Comunque, invece di entusiasmarsi di fronte alle volgari manifestazioni di pacchianeria dalle quali siamo circondati, i veneziani non dovrebbero dimenticare che pochi giorni fa un gruppo di bambini è stato multato dai vigili urbani per aver montato un tavolino in un campo in occasione di una “piccola” festa di compleanno. E soprattutto dovrebbero capire che più che l’entità della sanzione pecuniaria, conta il forte e intenzionale messaggio educativo di tale punizione, con la quale le autorità hanno detto ai nostri bambini (i pochi che ancora ci sono) che lo spazio pubblico, per loro, non c’è più.

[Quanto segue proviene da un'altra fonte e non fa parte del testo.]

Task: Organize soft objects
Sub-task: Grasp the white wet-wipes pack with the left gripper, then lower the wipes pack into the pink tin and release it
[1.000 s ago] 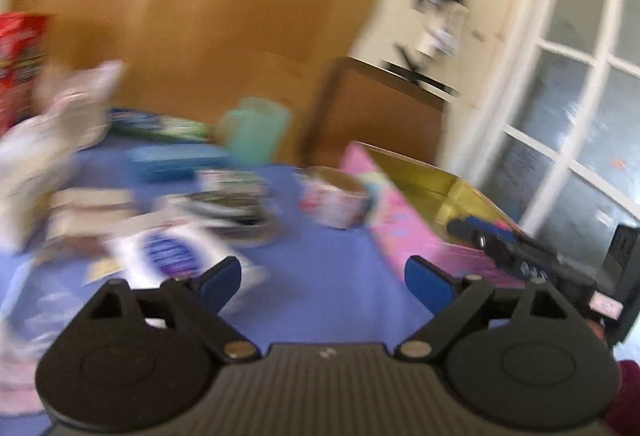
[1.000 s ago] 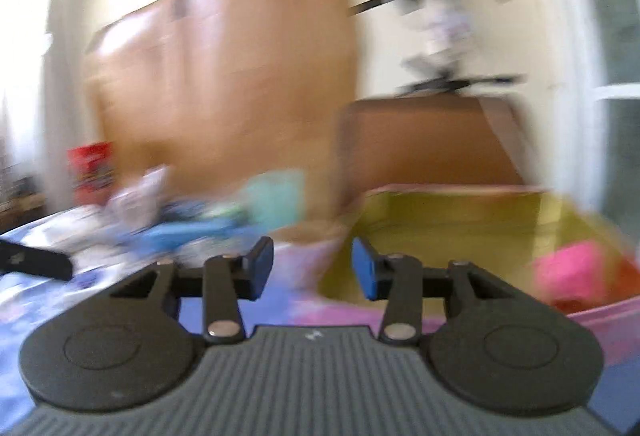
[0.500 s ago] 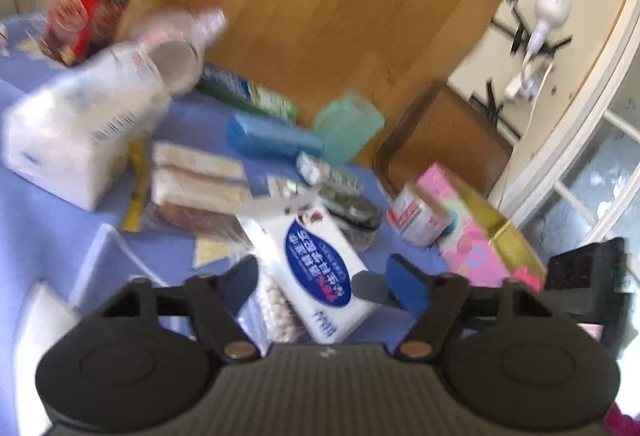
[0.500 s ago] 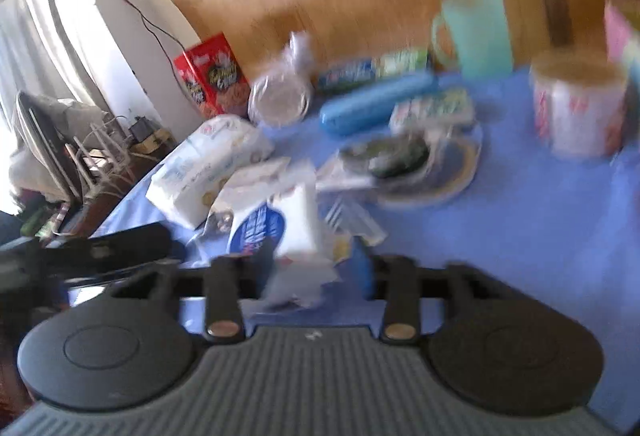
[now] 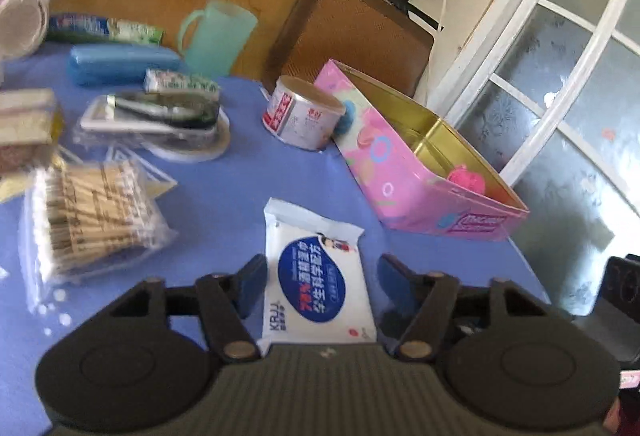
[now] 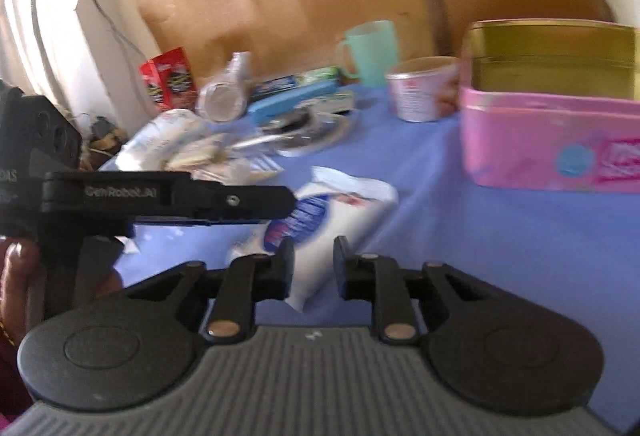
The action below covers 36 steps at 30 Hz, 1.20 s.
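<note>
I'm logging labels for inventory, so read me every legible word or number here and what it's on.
"GenRobot.AI": side of the left gripper.
"KRJJ" and "75%": white wipes pack; its Chinese lettering is too blurred.
Pink tin, round can, red box: print unreadable.

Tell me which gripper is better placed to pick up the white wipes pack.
Probably the left gripper: its open fingers straddle the wipes pack. The right gripper is narrower, over just one end.
</note>
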Motion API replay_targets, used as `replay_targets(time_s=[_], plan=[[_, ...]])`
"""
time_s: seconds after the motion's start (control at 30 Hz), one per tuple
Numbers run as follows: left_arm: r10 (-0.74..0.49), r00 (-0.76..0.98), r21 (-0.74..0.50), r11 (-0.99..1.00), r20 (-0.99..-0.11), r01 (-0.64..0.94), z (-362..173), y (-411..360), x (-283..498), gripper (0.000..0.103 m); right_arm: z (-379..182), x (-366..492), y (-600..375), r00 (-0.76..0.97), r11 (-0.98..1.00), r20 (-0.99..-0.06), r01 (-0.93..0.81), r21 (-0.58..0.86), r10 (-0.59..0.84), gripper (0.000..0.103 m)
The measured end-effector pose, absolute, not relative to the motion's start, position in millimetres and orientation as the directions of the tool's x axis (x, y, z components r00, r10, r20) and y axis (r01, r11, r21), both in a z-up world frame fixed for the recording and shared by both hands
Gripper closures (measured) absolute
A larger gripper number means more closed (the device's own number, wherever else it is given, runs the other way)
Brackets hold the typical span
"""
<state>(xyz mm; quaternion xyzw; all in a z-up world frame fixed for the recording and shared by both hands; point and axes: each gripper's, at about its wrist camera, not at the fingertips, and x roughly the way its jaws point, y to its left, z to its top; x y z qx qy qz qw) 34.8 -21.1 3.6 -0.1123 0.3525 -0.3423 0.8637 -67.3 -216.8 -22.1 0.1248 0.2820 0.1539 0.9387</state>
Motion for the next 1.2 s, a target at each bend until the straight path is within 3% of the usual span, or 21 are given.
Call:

4. Il clamore pubblicitario che la stampa di complemento ha suscitato attorno al via vai di bella gente che in questa settimana si è esibito durante i riti inaugurali della Biennale - per consegnare i leoni d’oro è appositamente calata da Roma Maria Elena Boschi - è di tale intensità che rischia di distogliere l’attenzione dai grandi affari che alcuni degli sponsor /mecenati stanno perfezionando in laguna.

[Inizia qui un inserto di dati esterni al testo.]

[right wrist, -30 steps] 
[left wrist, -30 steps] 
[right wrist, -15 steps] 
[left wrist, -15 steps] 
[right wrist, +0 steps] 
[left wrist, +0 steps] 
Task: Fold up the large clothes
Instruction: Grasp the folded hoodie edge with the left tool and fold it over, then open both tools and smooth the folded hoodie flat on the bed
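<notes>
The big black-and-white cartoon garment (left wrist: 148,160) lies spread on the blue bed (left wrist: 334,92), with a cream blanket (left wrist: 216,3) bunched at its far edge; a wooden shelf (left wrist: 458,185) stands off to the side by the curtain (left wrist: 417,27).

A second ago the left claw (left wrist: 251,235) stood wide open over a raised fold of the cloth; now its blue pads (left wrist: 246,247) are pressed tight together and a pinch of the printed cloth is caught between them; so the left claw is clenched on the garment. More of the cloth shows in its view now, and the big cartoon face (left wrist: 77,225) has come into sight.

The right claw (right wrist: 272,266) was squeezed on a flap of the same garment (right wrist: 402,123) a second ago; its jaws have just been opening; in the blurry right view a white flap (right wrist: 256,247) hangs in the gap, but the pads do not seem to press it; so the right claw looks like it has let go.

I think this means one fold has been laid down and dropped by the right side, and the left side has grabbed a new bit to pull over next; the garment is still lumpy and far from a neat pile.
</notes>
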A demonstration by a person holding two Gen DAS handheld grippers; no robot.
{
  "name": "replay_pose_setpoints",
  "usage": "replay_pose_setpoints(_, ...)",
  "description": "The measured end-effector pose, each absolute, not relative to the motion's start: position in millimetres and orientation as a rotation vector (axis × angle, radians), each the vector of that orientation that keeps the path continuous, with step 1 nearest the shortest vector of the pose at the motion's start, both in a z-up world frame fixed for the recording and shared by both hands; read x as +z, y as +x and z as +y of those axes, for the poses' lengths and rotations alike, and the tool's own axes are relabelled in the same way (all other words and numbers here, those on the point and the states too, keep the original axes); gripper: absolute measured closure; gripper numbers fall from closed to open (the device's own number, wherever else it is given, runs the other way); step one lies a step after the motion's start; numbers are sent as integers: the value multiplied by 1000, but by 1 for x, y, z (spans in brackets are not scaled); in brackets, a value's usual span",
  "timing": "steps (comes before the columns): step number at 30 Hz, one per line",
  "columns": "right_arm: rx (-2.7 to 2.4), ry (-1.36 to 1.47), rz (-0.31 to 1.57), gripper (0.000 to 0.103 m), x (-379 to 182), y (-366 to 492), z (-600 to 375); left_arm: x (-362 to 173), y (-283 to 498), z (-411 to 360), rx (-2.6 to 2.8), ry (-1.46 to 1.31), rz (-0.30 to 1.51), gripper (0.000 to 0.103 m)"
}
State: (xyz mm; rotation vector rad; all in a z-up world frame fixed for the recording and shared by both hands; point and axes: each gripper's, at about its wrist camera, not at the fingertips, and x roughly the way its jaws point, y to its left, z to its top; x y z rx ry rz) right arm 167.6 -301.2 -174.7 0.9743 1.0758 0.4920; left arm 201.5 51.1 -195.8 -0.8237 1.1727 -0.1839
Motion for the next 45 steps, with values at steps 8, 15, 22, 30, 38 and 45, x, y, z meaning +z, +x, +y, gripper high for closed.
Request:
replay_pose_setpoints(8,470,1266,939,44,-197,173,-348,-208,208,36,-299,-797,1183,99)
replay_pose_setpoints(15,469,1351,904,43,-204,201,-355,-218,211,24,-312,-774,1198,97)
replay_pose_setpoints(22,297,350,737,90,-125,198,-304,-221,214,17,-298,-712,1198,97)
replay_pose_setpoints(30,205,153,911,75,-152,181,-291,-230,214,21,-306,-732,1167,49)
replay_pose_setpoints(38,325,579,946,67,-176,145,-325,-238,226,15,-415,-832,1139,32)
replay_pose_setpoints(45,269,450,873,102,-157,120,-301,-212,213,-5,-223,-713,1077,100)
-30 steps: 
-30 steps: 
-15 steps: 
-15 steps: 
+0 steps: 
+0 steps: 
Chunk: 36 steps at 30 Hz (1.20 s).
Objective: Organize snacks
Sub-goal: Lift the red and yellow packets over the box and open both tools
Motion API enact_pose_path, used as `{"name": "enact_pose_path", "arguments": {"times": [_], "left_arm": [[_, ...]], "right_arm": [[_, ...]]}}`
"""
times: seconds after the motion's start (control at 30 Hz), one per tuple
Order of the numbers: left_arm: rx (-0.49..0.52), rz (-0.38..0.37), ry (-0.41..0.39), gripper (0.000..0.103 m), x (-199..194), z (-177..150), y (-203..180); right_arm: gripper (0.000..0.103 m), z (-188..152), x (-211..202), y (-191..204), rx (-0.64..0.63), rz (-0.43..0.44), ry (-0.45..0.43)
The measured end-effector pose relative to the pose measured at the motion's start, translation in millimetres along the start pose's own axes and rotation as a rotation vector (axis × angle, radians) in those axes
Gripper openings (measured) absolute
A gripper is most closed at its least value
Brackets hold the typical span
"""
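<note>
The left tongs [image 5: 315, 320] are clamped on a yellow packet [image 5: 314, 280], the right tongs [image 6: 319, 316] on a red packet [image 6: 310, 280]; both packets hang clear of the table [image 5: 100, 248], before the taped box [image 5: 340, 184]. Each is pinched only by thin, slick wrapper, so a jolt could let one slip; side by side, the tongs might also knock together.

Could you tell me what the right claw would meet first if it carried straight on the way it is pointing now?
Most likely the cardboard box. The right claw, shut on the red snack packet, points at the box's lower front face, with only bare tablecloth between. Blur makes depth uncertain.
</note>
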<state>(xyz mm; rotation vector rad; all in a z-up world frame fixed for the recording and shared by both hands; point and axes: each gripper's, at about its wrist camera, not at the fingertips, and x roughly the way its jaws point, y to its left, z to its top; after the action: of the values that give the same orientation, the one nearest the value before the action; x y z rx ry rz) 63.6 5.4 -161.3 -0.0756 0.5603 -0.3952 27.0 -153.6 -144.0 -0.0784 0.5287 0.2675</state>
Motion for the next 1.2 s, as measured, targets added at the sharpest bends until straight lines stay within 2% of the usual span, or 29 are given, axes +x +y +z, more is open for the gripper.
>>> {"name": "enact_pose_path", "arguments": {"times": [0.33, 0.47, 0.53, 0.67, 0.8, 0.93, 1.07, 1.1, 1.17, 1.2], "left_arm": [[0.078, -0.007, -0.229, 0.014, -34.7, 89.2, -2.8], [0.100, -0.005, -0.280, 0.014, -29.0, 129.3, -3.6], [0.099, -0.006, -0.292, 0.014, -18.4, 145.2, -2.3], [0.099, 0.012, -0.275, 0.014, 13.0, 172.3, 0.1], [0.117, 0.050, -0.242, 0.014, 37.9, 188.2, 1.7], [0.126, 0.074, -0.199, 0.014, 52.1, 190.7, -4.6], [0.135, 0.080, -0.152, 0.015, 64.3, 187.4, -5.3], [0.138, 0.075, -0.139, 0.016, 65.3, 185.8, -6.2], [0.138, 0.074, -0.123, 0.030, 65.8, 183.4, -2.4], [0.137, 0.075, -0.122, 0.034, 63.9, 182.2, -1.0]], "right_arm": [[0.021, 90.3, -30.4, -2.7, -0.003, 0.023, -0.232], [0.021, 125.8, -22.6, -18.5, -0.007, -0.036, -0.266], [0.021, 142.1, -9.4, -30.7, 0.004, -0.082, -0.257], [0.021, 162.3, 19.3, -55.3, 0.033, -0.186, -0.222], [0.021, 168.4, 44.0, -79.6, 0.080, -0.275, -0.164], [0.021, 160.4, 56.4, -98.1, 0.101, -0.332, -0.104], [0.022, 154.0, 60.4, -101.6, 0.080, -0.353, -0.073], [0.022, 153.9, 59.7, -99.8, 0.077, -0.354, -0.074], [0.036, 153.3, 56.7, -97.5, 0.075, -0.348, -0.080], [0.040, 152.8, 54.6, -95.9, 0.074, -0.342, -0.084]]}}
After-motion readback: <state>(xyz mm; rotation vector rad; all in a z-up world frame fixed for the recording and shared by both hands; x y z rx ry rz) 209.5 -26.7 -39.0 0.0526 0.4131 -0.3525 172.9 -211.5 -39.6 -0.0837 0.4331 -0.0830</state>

A questo proposito va ricordato che uno degli sponsor della Biennale 2017 è Coima sgr, società di gestione patrimoniale di fondi di investimento immobiliare per conto di investitori istituzionali italiani e internazionali, che il 9 maggio ha finalizzato gli accordi con il partner britannico London & Regional Properties per la costituzione di un nuovo fondo denominato "Lido di Venezia II" (il "Fondo") a cui è stato apportato il portafoglio alberghiero composto dall'Hotel Excelsior, dall'Hotel Des Bains, da Palazzo Marconi, dalle concessioni sulle spiagge e dai beni ancillari (non meglio definiti) dei due alberghi.

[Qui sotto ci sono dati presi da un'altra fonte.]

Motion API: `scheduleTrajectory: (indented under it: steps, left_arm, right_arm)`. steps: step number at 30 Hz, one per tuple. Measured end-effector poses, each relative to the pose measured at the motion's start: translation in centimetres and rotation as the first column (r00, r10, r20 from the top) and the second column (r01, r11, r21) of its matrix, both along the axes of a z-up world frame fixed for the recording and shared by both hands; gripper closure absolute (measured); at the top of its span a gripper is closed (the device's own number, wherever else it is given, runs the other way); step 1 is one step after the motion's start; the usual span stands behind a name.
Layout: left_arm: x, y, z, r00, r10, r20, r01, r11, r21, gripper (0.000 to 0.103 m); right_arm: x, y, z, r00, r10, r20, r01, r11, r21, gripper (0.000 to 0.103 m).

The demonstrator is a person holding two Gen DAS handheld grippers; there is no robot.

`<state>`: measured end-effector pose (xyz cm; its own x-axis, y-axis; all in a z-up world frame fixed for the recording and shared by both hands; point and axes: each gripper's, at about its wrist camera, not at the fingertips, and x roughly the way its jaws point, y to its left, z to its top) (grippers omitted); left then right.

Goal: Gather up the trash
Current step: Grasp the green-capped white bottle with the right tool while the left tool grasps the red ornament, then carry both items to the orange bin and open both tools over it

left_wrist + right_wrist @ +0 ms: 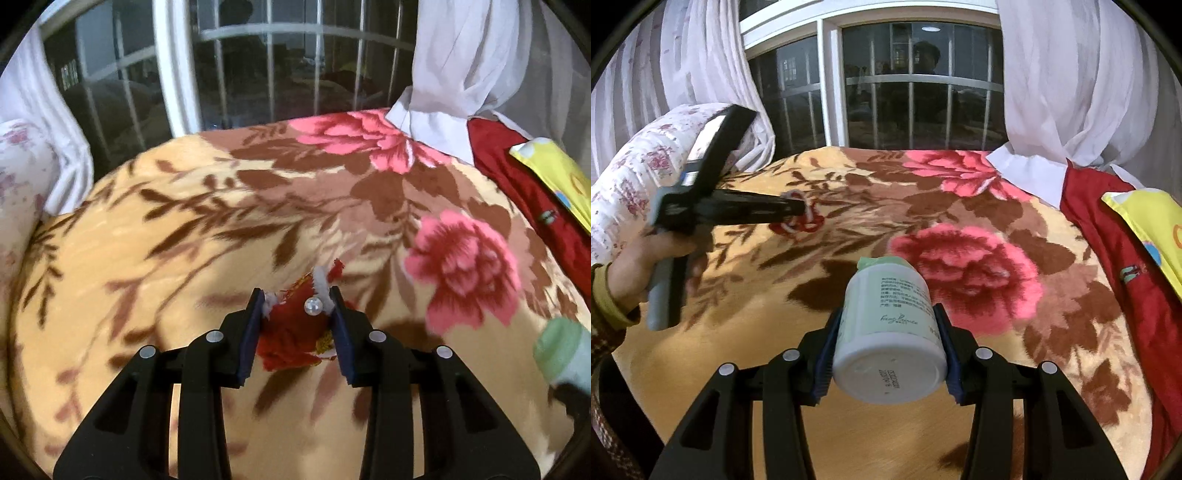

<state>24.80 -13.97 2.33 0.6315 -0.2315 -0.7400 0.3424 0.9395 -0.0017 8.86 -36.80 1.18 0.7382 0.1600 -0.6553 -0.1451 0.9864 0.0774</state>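
Bed blanket (155,229) fills both frames. Left claw (297,295) pinches a red scrap (291,332) at lower centre; right claw (890,332) grips a bottle (890,328). Both picked; next, likely carry them to a bin, none visible.

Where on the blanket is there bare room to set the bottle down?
Free: the broad tan stretch of blanket between the right gripper, shut on the bottle, and the floral pillow; also the pink-flower area ahead. Crowded: right edge with red cloth and yellow packet; left gripper grips a red ornament.
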Motion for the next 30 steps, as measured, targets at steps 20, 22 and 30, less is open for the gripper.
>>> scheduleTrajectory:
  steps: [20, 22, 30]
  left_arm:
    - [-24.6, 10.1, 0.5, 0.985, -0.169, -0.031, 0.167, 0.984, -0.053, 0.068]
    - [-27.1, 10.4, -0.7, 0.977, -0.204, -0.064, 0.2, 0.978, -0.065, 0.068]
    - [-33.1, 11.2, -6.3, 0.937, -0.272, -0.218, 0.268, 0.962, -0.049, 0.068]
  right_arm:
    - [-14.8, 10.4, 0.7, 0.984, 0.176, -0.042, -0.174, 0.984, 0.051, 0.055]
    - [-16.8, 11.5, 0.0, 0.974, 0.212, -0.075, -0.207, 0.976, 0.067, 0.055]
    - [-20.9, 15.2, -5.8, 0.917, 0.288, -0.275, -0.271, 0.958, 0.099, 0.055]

Secondo Manfredi Catella, fondatore e amministratore delegato di Coima «l'accordo rappresenta un primo risultato determinante nell'avvio della riqualificazione del Lido di Venezia, in collaborazione con le istituzioni cittadine e con la comunità, al fine di comporre un progetto turistico culturale che possa affermare la capacità italiana delle istituzioni ed imprenditoriale e contribuire alla competitività del Paese. La rigenerazione del Lido di Venezia può rappresentare un importante progetto pilota nel turismo per l'Italia». Catella non menziona altre iniziative, ma contemporaneamente a questo annuncio sono riprese a circolare voci circa la rinnovata pretesa degli investitori immobiliari di costruire un porto marina nel compendio dell’ospedale al mare e di ulteriori interventi di riqualificazione dell’isola.

In attesa che i relativi progetti vengano esposti l’anno prossimo, quando la Biennale non sarà dedicata all’arte bensì all’architettura, non ci resta che goderci quella che il Sole 24 ore definisce «una mostra ispirata al neo- umanesimo».